#### TASK OBJECTIVE:
Look below for the line containing "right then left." and the line containing "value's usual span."; repeat exactly those two lines and all lines between them, and nothing else.
# # # # #
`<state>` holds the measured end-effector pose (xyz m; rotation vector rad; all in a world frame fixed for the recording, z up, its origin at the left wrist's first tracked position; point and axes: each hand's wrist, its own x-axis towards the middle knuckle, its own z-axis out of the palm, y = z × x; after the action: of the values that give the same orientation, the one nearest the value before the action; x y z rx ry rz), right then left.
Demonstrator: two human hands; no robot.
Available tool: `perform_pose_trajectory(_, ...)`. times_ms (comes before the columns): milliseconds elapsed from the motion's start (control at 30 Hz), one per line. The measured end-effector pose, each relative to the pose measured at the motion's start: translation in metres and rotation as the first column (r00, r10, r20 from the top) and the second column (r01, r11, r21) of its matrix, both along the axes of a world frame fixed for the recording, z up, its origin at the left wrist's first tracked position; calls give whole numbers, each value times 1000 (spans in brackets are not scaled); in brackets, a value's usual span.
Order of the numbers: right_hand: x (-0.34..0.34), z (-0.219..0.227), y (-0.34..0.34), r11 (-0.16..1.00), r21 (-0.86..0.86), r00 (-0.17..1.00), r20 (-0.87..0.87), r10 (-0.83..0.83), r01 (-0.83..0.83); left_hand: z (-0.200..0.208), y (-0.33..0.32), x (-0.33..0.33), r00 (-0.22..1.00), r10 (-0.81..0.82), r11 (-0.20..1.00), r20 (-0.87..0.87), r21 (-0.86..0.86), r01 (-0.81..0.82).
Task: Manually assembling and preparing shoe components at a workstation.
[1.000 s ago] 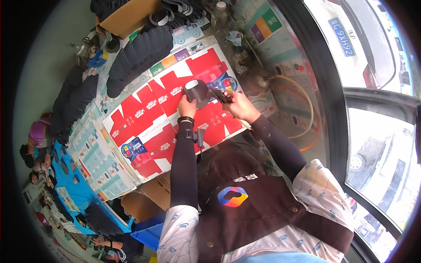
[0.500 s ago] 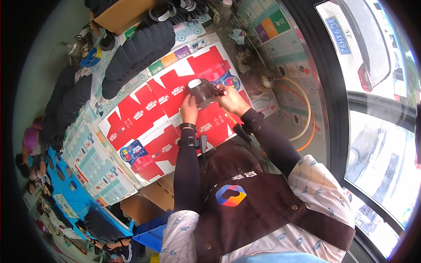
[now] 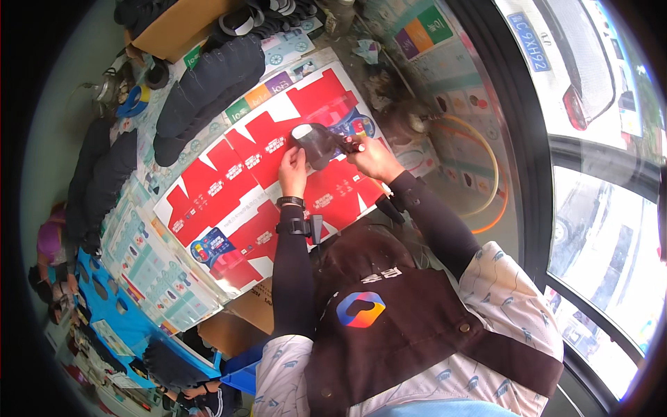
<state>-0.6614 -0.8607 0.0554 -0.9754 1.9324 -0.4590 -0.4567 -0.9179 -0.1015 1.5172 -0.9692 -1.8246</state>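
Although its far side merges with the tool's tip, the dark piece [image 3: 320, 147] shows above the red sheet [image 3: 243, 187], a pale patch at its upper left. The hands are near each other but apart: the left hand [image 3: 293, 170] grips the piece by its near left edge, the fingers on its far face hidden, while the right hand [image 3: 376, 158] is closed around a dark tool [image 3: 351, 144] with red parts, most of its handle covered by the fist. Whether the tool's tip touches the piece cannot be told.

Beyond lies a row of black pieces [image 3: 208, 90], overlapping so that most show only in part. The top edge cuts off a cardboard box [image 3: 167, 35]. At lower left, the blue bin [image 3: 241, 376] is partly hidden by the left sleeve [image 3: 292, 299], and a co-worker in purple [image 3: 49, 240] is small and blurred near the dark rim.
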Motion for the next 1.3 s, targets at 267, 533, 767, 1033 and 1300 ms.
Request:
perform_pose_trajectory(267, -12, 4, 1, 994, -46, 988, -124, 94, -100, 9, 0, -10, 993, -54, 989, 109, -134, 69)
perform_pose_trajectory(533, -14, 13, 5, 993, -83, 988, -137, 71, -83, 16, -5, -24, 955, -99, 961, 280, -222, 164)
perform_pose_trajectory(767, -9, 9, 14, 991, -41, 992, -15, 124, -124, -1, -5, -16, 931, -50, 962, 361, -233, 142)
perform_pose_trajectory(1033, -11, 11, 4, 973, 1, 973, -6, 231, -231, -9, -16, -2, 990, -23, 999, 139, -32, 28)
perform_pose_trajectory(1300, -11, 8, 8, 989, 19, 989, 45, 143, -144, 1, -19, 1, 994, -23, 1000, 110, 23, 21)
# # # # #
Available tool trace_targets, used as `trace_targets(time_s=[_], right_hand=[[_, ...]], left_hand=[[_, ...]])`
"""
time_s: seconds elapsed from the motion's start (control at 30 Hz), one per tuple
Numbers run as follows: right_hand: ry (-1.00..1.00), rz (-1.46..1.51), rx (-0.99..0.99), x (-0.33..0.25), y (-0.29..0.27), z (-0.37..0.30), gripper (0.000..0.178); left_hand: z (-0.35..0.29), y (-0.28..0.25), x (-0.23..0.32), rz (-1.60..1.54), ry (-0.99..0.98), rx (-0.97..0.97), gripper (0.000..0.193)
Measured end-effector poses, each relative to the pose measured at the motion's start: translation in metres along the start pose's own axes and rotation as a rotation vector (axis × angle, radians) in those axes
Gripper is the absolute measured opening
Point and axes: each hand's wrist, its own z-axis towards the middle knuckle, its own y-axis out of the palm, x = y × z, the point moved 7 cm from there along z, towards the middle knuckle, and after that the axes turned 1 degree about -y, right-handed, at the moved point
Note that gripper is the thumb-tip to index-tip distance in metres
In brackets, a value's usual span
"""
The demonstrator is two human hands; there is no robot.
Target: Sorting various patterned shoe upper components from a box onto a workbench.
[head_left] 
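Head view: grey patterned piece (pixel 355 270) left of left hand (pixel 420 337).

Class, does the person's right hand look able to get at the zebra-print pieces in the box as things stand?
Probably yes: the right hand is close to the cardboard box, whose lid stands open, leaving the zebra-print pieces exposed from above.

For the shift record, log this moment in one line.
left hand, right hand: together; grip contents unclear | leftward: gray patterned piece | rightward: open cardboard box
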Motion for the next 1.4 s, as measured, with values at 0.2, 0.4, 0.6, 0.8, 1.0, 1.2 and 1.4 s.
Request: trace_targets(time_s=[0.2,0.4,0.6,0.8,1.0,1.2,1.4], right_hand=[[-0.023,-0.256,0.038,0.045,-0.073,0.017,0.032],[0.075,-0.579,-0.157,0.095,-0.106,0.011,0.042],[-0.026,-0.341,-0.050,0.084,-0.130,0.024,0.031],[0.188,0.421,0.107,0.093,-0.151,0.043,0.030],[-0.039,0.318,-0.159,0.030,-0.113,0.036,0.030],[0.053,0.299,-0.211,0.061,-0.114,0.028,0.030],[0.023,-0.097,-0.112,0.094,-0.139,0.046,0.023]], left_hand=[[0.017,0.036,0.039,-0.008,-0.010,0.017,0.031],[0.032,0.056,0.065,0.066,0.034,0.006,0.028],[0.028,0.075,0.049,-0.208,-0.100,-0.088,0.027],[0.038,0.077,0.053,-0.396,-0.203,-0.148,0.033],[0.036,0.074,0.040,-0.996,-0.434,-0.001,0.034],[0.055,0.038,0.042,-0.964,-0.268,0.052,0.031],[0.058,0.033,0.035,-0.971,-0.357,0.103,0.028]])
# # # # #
#### WRITTEN REPLY:
`<state>` holds the measured end-effector pose (xyz m; rotation vector rad; all in a world frame fixed for the recording, z up, its origin at the left wrist's first tracked position; point and axes: each hand's wrist, its own x-axis towards the middle knuckle, its own z-axis out of the palm, y = z × x; after the action: of the values that give the same orientation, the one nearest the value before the action; x y z rx ry rz), right then left.
Demonstrator: two human hands; no robot.
Available tool: `perform_pose_trajectory(_, ...)`. times_ms (comes before the columns): milliseconds elapsed from the motion's start (control at 30 Hz), one per line. The measured end-effector pose, each relative to the pose measured at the motion's start: translation in metres and rotation as the first column (r00, r10, r20 from the top) and the second column (r01, r11, r21) of its matrix, both along the axes of a world frame fixed for the recording, z up, its origin at the left wrist's first tracked position; calls give whole numbers, each value times 1000 (spans in brackets are not scaled); in brackets, a value's usual span.

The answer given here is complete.